# Sponsorship



## Wayfarer (Apr 4, 2009)

Guys and gals,

For sponsorship does the sponsor have to be a family relation in the USA or can it be a US family of people who know you as friends?

Cheers.


----------



## Bevdeforges (Nov 16, 2007)

You can only be sponsored by an immediate family member (parent, adult child or sibling) or by an employer. Friends are nice to have, but they can't sponsor you.
Cheers,
Bev


----------



## Davis1 (Feb 20, 2009)

If the person who is seeking the immigration of one or moreof his or her relatives cannot meet the income requirements, a"joint sponsor" who can meet the requirements may submit aForm I-864 to sponsor all or some of the family members.A joint sponsor can be any U.S. citizen, U.S. national, orlawful permanent resident who is at least 18 years old,domiciled in the United States, or its territories or possessions,and willing to be held jointly liable with the petitioner for thesupport of the intending immigrant. A joint sponsor does nothave to be related to the petitioning sponsor or the intendingimmigrant


----------



## twostep (Apr 3, 2008)

Sponsor for visa purposes has to be immediate family.
Sponsor for Affidavit of Support can be anyone willing to bear the risk.


----------



## Wayfarer (Apr 4, 2009)

Ok.

So this Affidavit of Support, what's the deal with that?

Does this result in Green Card or actual citizenship.

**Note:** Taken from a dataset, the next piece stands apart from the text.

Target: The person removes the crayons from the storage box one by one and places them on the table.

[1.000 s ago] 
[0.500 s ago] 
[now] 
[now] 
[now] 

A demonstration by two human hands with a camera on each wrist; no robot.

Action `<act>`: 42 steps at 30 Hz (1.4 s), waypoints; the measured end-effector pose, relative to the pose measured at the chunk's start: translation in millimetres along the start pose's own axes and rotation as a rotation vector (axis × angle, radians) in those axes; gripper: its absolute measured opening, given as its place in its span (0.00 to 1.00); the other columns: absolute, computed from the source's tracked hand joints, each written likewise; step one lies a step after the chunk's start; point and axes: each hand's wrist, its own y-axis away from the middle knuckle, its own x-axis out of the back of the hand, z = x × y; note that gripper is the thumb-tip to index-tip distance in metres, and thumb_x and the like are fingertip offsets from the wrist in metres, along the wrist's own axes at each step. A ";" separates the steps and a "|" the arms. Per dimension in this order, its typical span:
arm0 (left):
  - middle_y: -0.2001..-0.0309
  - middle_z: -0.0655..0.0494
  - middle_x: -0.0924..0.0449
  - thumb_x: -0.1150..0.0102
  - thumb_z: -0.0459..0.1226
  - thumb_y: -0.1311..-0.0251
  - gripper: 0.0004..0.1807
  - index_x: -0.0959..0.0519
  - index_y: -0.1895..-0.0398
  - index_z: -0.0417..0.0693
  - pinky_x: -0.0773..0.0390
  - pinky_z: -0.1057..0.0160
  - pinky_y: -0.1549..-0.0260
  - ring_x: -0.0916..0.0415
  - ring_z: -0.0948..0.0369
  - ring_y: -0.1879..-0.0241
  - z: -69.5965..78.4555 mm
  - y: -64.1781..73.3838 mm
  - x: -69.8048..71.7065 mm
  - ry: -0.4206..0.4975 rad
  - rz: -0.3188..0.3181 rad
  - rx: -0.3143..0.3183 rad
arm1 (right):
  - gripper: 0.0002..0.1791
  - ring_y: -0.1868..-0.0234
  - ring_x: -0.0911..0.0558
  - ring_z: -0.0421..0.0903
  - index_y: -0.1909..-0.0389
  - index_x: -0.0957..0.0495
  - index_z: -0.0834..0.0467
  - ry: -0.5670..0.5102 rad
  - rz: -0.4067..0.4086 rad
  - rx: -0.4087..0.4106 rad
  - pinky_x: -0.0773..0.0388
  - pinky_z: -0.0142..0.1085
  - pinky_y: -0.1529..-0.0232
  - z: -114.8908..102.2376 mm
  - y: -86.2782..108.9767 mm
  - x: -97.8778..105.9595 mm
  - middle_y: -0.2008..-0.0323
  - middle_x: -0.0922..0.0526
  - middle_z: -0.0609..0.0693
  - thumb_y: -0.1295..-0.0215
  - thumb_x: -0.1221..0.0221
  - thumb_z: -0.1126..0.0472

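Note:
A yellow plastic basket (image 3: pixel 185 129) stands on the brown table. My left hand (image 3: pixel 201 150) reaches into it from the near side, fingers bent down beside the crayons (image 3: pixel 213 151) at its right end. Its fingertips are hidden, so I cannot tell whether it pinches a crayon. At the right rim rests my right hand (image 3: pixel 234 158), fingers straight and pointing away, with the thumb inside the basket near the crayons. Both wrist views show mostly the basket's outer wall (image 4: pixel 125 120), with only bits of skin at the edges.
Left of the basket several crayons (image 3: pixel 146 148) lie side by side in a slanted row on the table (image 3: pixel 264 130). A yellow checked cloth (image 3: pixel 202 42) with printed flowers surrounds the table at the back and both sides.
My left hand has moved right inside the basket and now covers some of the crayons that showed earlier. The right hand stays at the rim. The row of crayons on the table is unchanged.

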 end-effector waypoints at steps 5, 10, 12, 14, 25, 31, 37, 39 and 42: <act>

Can you live in the USA and work off it?

I think if the sponsorship avenue is off the table then the only way in is through a company sponsorship doorway.


----------



## Fatbrit (May 8, 2008)

Wayfarer said:


> Ok.
> 
> So this Affidavit of Support, what's the deal with that?
> 
> ...


Your question was ambiguous....and unsurprisingly so are the answers. An affidavit of support is required for immigrant visas or adjustment to permanent residency. But you have shown no basis for applying for permanent residency so the point is moot.


----------



## Wayfarer (Apr 4, 2009)

Fatbrit said:


> Your question was ambiguous....and unsurprisingly so are the answers. An affidavit of support is required for immigrant visas or adjustment to permanent residency. But you have shown no basis for applying for permanent residency so the point is moot.


It's an ambigious forum mate.

I'm learning this expat gig as I go along.

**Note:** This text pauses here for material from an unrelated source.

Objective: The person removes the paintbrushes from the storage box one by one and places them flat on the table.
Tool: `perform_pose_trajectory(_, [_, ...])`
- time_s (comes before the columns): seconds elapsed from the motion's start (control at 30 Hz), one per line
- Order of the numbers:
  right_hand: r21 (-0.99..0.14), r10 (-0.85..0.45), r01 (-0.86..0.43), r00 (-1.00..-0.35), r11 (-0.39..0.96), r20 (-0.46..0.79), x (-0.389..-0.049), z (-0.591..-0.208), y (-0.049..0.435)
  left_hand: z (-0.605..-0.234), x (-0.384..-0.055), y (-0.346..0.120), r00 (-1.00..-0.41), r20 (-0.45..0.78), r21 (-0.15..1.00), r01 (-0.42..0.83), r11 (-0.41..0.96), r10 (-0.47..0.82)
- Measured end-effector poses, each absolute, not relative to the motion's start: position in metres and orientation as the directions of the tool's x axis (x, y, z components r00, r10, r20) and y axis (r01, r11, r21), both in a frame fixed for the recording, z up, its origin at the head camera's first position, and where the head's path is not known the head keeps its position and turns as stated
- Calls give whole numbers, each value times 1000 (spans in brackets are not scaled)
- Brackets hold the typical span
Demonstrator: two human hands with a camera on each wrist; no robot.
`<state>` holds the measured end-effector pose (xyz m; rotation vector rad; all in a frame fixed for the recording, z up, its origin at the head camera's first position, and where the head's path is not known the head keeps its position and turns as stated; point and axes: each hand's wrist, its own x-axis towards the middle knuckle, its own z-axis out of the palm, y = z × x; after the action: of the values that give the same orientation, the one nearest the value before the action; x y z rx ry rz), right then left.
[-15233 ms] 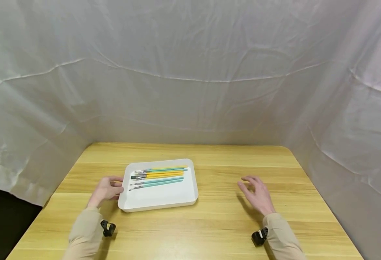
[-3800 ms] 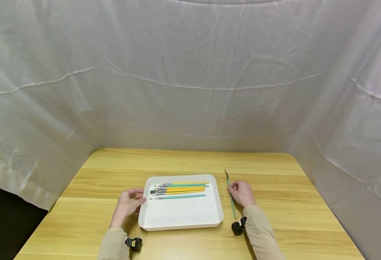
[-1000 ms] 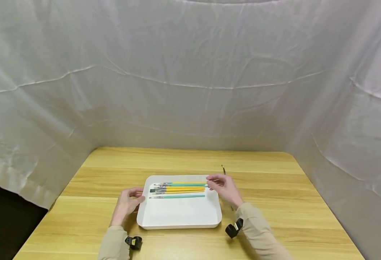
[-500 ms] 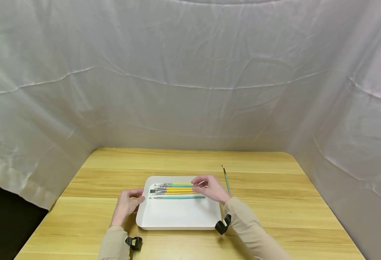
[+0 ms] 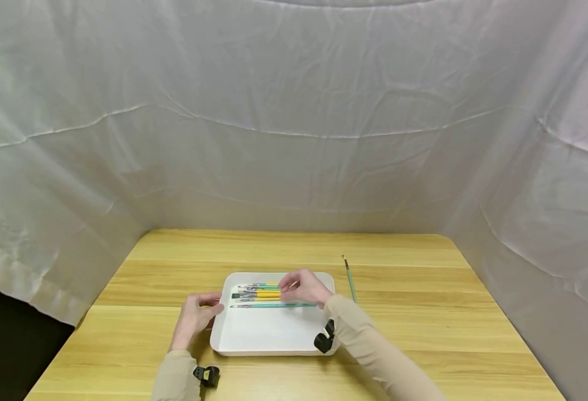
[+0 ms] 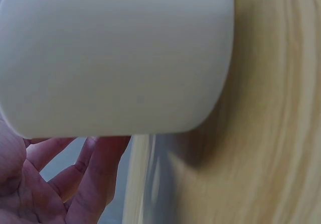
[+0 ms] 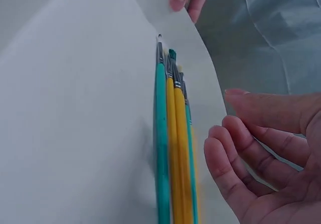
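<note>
White tray (image 5: 268, 337) of brushes (image 7: 182, 128), roughly midway between the counter's (image 5: 424, 312) left and right edges.
We list: left hand (image 5: 195, 314) pinching the tray's left side; right hand (image 5: 305, 288) loosely curved, empty, above the brushes; lone teal brush (image 5: 350, 280), tip toward the back edge. Risk, we judge: bunched handles scattering if fingertips catch two together.

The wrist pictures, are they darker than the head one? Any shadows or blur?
Left wrist: dim, shadow on the wood-grain table beside the smooth white tray; right wrist: also dim, slim teal and yellow paintbrushes softening toward the bottom edge; head: brighter, right hand slightly smeared.
</note>
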<state>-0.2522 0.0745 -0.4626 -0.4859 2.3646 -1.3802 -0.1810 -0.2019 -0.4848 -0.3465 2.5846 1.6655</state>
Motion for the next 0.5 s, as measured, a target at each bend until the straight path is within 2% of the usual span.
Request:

It seems the VWP is the groove to dance to so far...


----------



## Davis1 (Feb 20, 2009)

Wayfarer said:


> Ok.
> 
> So this Affidavit of Support, what's the deal with that?
> 
> .


Take a read 

http://www.uscis.gov/files/form/I-864.pdf


----------



## Wayfarer (Apr 4, 2009)

Already looked into that, alas it's not the answer.


----------



## Wayfarer (Apr 4, 2009)

How closely related does the family have to be to the applicant?
Are we talking blood-relative or can misty and distant ancestral connections be used?

Cheers for your time so far...


----------



## Davis1 (Feb 20, 2009)

Wayfarer said:


> How closely related does the family have to be to the applicant?
> Are we talking blood-relative or can misty and distant ancestral connections be used?
> 
> Cheers for your time so far...


Siblings parents and spouses..thats it


----------



## Wayfarer (Apr 4, 2009)

Davis1 said:


> Siblings parents and spouses..thats it


Ok.

Next line of attack:

For work-related sponsorship does it have to be a job that requires a degree or can it be a skilled-related one like welding, oil and gas drilling / rigging etc.
I'm sure I saw a mention on here of if there was a vacant position a US citizen couldn't fill then a company could forward a brit for the job (assuming the job was vacant).

Cheers.


----------



## Davis1 (Feb 20, 2009)

Wayfarer said:


> Ok.
> 
> Next line of attack:
> 
> ...


H-1B visa - Wikipedia, the free encyclopedia


----------



## Fatbrit (May 8, 2008)

Wayfarer said:


> Ok.
> 
> Next line of attack:
> 
> ...



In theory it could be any job that a US citizen couldn't fill. In practice the only path available for non-degree paths or non work transfer paths is an EB3 immigrant visa, which currently is numerically limited with a backlog of 5 or more years. The employer would file and pay........then wait all that time before you could come over to work. Generally, this ain't gonna happen for obvious reasons.


----------



## Fatbrit (May 8, 2008)

Wayfarer said:


> It seems the VWP is the groove to dance to so far...


If you want to visit Mickey for your hols and ain't been nabbed for anything, it's certainly an ideal program for visiting.


----------



## Wayfarer (Apr 4, 2009)

Well the EB3 seems the only groove to dance to at the mo'

If that's a no no I may relocate to the Canadian Forum if the work script picks up there. Then try for Canadian citizenship further down the line...

Cheers for the answers so far guys and gals...


----------